Allen Ginsberg was reading at the library in Southampton. but in his old age even a modest staircase was impossible for Ignatow. I’d driven him to the library, but we’d need someone to help get him up and through the door. Happily, Ginsberg was in the street and recognized Ignatow. Between us we hoisted him over the steps, our arms interlaced in a fireman’s carry.

Ignatow’s health continued to decline. Yet one day I saw him walking down Main Street, smiling and waving at people in the shops. “What’s happened to you?” I asked.

“The doctors,” he told me. “It’s a new medication. I feel great!”

Indeed, the next time I saw him, he was driving his car, running a traffic light.

One afternoon I brought him the news: Allen Ginsberg had died.

“Ah,” he answered. “That’s too bad. But then he was quite elderly, wasn’t he?”

*

Ignatow was dying, laid out in a rented hospital bed in his writing room. He turned to me and declared, “I’m here to die.”
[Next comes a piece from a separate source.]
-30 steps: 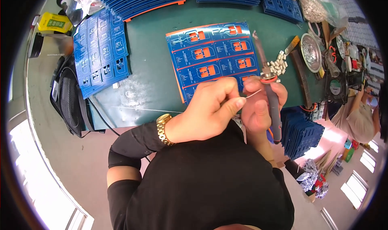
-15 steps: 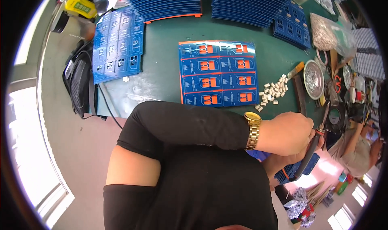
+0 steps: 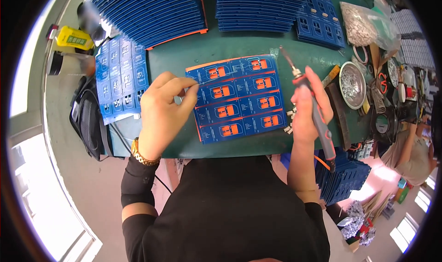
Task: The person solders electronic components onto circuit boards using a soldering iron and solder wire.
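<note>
My right hand (image 3: pixel 309 108) is wrapped round a soldering iron (image 3: pixel 317 119), its metal tip pointing up and away over the table, right of the board. In front of me lies a blue circuit board panel (image 3: pixel 237 98) with orange patches, slightly tilted on the green table. My left hand (image 3: pixel 163 110) is by its left edge, thumb and forefinger pinched together. A small silvery bit shows between those fingers, too small to name. Small white connectors (image 3: pixel 289 128) lie between the board and my right hand, mostly hidden by that hand.
Tall stacks of blue boards (image 3: pixel 152 18) stand at the back. More panels (image 3: pixel 120 78) lie at the left, near a yellow bottle (image 3: pixel 74 37). To the right are a metal dish (image 3: pixel 352 86), a bag of small parts (image 3: pixel 359 25) and tools. A person (image 3: pixel 405 154) sits beyond.
My hands have parted: the left went from the right side to the board's left edge, the right brought the soldering iron up over the table. The panel now sits more tilted in view.
</note>
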### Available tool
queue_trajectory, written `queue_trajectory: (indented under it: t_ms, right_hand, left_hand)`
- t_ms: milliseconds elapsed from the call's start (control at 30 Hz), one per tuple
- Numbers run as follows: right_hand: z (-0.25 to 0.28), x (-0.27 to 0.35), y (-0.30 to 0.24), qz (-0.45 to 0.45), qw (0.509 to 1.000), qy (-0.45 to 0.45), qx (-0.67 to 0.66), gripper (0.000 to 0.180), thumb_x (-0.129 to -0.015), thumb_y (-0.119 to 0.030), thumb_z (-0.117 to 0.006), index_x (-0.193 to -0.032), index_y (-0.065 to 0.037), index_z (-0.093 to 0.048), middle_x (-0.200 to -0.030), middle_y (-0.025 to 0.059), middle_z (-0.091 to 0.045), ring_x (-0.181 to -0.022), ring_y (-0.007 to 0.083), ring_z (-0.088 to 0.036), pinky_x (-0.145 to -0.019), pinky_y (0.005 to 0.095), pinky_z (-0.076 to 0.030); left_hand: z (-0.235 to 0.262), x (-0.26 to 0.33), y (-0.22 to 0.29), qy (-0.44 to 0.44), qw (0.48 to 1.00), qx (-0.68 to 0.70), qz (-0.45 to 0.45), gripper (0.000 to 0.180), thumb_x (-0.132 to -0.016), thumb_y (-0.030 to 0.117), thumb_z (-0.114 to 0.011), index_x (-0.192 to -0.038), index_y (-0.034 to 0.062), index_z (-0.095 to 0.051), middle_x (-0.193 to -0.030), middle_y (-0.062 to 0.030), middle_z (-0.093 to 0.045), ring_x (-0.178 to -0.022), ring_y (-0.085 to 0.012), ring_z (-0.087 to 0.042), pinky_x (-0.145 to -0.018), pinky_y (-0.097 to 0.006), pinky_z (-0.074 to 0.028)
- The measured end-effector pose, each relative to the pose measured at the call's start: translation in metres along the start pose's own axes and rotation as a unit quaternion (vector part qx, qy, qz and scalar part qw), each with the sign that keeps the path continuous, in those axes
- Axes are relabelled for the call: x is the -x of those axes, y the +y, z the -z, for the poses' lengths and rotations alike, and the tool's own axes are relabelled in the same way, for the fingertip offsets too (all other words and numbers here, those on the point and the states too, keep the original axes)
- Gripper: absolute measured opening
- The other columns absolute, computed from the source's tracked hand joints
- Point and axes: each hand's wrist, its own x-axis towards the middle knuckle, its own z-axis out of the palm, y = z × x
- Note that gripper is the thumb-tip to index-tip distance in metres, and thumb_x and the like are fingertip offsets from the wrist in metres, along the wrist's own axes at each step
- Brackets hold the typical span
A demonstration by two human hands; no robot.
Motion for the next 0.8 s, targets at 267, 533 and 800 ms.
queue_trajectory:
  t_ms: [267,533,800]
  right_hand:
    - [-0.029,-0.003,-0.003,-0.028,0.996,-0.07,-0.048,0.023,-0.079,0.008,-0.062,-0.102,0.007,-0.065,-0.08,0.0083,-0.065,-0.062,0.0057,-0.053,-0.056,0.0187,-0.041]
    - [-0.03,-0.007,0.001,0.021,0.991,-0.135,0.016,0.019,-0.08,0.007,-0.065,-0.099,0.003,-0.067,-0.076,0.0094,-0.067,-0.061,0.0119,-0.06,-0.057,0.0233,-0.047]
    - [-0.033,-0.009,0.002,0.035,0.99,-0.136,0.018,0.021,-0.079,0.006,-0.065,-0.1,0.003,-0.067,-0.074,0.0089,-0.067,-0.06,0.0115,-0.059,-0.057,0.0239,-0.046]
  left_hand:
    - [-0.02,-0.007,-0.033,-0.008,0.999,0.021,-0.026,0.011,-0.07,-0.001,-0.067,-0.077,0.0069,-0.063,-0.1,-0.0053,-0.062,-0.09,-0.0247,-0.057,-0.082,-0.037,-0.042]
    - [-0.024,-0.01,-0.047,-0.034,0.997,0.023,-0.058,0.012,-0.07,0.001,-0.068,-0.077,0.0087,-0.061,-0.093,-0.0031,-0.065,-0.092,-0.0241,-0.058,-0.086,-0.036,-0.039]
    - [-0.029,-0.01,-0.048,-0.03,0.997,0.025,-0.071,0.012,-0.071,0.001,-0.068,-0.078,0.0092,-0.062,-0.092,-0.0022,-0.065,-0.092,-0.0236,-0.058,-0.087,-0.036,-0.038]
I didn’t know what to say, so I looked out the window, at the trees, in silence.

“I’m enjoying the view,” he said. “I finally understand the trees. They’re like the crib I slept in as a child. They won’t let me fall to the ground.”

Finally I asked if there was anything I could do for him.

He thought for a bit. “Yes,” he answered with his sly smile. “Trade places with me.”